Since late June, priests and nuns from India as well as priests from Burkina Faso, South Africa and Mozambique have not been issued the necessary visas to enter Israel.

Behind the visa denials are apprehensions by Israeli consular officials that the priests and religious might stay in the country illegally, according to AsiaNews.

The news agency said that it is a clear case of discrimination since the African and Asian priests and nuns requested the visas as part of larger groups of pilgrims. Western or European pilgrims had no problem getting visas.

For example, on June 11, two groups of pilgrims from India and Burkina Faso joined fellow pilgrims in Paris to go to the Holy Land. Unlike their European counterparts, they were refused entry visas to Israel.
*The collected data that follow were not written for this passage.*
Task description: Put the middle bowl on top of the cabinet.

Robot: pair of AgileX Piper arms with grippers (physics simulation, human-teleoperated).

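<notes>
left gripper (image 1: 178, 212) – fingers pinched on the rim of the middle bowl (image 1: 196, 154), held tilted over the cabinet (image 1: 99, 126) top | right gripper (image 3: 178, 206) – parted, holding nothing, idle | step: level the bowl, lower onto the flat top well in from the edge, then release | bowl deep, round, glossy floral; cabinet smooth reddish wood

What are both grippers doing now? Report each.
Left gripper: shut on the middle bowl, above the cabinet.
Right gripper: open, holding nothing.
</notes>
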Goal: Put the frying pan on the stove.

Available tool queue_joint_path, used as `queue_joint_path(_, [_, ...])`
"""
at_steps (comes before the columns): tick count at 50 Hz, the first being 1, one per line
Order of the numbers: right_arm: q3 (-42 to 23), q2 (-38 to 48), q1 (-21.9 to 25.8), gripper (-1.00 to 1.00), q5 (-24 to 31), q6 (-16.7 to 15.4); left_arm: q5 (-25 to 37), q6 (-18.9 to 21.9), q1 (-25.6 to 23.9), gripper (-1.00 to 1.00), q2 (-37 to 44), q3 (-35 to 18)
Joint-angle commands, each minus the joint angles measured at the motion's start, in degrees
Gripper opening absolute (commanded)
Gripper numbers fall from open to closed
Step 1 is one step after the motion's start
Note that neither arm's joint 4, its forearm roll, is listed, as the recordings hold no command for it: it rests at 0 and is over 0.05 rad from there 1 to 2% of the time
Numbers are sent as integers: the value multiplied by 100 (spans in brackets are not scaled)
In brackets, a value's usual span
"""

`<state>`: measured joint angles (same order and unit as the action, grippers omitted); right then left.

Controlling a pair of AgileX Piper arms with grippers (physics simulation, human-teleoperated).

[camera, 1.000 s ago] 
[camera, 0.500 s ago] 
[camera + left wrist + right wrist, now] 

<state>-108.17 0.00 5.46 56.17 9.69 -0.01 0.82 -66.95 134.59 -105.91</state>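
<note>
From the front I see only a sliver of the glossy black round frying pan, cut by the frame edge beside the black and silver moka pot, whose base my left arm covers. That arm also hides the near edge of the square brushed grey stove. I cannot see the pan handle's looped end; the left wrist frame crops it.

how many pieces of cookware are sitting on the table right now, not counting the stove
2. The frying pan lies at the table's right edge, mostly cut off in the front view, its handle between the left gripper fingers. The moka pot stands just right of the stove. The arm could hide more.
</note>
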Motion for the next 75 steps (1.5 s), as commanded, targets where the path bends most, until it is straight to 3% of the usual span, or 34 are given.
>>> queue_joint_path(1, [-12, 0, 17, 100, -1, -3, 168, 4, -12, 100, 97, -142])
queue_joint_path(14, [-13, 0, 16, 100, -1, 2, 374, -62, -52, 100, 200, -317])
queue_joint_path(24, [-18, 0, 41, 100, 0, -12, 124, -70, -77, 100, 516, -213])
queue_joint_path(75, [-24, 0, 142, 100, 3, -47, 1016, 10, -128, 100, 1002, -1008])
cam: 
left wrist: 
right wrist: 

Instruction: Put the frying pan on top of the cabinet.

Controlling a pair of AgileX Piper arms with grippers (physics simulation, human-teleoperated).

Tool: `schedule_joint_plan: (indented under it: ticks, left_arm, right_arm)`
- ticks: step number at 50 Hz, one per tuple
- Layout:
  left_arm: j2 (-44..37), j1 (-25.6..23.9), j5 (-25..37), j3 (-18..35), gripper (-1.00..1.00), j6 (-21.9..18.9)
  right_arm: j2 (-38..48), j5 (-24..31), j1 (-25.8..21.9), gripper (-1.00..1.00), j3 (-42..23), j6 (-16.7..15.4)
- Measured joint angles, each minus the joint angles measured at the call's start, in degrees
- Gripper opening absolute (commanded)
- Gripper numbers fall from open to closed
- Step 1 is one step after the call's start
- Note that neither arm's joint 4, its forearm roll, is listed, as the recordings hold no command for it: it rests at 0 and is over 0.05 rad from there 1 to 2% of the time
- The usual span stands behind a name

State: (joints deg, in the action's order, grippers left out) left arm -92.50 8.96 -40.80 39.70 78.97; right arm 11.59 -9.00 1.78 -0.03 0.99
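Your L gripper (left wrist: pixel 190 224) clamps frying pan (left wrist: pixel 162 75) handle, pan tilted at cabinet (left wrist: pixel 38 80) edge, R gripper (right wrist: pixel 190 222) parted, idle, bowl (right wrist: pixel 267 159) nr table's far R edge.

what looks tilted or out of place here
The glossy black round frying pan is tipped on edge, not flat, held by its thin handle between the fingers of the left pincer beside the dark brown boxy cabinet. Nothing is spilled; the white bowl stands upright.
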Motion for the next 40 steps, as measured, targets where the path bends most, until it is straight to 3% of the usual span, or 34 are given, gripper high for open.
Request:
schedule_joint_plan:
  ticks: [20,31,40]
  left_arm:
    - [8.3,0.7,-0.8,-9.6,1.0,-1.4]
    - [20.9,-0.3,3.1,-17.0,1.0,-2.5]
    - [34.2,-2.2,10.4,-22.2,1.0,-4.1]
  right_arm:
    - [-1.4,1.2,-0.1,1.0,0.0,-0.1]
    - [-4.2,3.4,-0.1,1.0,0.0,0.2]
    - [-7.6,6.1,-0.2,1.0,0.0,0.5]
They turned to the apostolic nunciature in Paris but with little success. Israel’s Embassy in France released a statement saying that it could not issue entry visas to Africans and Asians.
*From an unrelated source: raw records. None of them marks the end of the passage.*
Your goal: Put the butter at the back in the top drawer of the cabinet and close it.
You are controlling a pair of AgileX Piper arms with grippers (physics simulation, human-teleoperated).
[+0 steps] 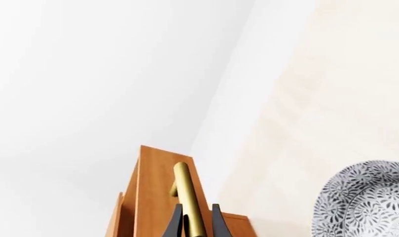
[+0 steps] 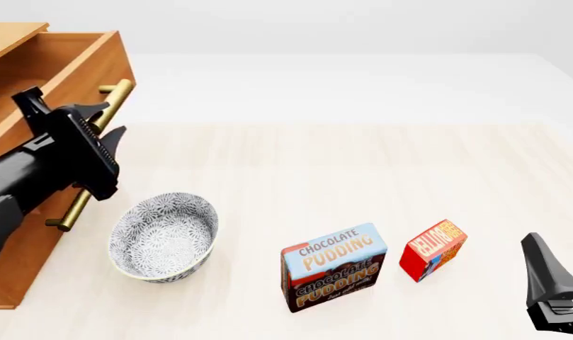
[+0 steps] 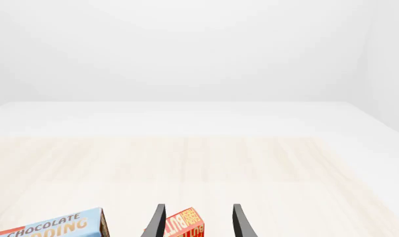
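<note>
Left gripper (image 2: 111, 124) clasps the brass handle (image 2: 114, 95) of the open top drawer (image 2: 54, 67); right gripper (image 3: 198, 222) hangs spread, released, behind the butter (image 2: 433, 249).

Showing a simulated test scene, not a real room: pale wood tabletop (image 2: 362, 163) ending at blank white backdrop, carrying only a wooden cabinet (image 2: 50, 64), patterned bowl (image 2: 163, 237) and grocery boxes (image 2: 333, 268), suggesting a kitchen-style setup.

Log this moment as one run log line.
left end effector: shut on top drawer handle | top drawer: open | right end effector: open | butter: on table
</note>
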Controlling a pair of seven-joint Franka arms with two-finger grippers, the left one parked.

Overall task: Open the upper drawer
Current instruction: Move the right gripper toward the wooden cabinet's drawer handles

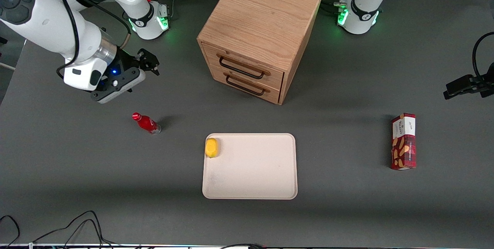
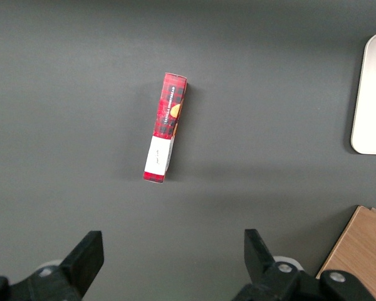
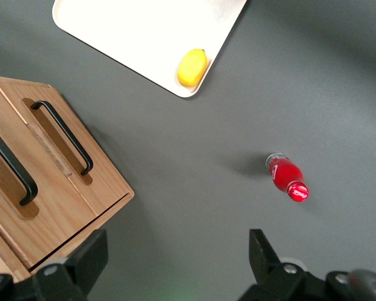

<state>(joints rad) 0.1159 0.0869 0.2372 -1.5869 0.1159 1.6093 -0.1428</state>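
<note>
Nearest the front camera lies a cream tray (image 1: pixel 266 179) with a yellow lemon (image 1: pixel 212 148) in one corner, and a red box (image 1: pixel 403 141) lies toward the parked arm's end of the table. A little farther stands a red bottle (image 1: pixel 146 123), toward the working arm's end. Farther still, the gripper (image 1: pixel 148 62) hangs above the table with its fingers spread wide and holding nothing, well apart from the oak cabinet (image 1: pixel 262 17), where the upper drawer (image 1: pixel 243 67) sits closed above the lower drawer (image 1: pixel 247 85), its black handle (image 1: pixel 241 69) untouched.
</note>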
Four South African priests also had their request for a visa turned down. They too were joining a group of European pilgrims going to the Holy Land, who like the first group of European travelers, were granted visas, AsiaNews added.

Agents from Tesco-Terrasanta, the travel agency that organized the pilgrimage, contacted Israel’s Interior Ministry in Jerusalem seeking explanations.

They were told that “the ministry does not grant visas to individuals. The latter must turn for such matters to our embassy in Paris.” The embassy, in turn, stated: “We do not have any directive. You must contact the Interior Ministry.”

The problem was solved, for the time being, by the intervention of the nunciature in Jerusalem and the direct action of Israel’s Foreign Minister Gadi Golan, who ordered the embassy in Paris to issue the visas.